*EXERCISE DIRECTIONS:* Beginning with the first line of the data below, set down each line exactly through the line that contains "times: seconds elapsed".

::: SOURCE MATERIAL :::

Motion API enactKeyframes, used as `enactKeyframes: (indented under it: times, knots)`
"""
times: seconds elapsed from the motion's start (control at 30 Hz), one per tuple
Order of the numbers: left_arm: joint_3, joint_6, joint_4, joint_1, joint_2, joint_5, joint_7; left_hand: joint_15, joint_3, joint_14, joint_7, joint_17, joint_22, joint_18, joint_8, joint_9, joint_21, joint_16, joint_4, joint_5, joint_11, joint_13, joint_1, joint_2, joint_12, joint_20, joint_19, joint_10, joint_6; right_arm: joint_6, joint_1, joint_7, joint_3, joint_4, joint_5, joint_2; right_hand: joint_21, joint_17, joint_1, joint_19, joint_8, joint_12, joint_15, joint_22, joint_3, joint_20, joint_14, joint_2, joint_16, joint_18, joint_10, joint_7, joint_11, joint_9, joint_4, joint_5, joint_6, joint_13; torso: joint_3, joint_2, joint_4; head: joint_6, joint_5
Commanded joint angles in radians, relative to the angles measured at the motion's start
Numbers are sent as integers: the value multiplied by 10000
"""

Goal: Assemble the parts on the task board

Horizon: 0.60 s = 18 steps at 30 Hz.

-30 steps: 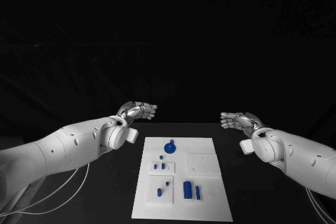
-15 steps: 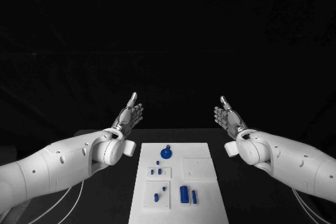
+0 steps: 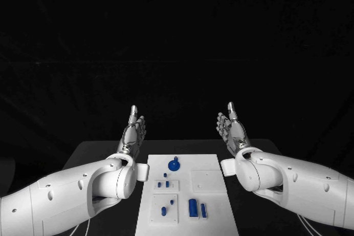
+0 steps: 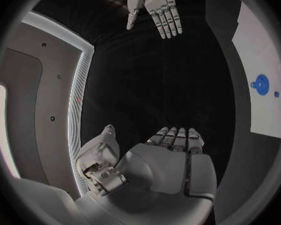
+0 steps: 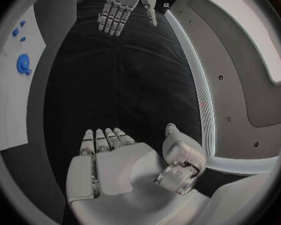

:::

*ANSWER FOR THIS EXERCISE:*
Motion API enactKeyframes, used as `enactKeyframes: (indented under it: times, knots)`
"""
times: seconds elapsed from the motion's start (control at 30 Hz), one per tuple

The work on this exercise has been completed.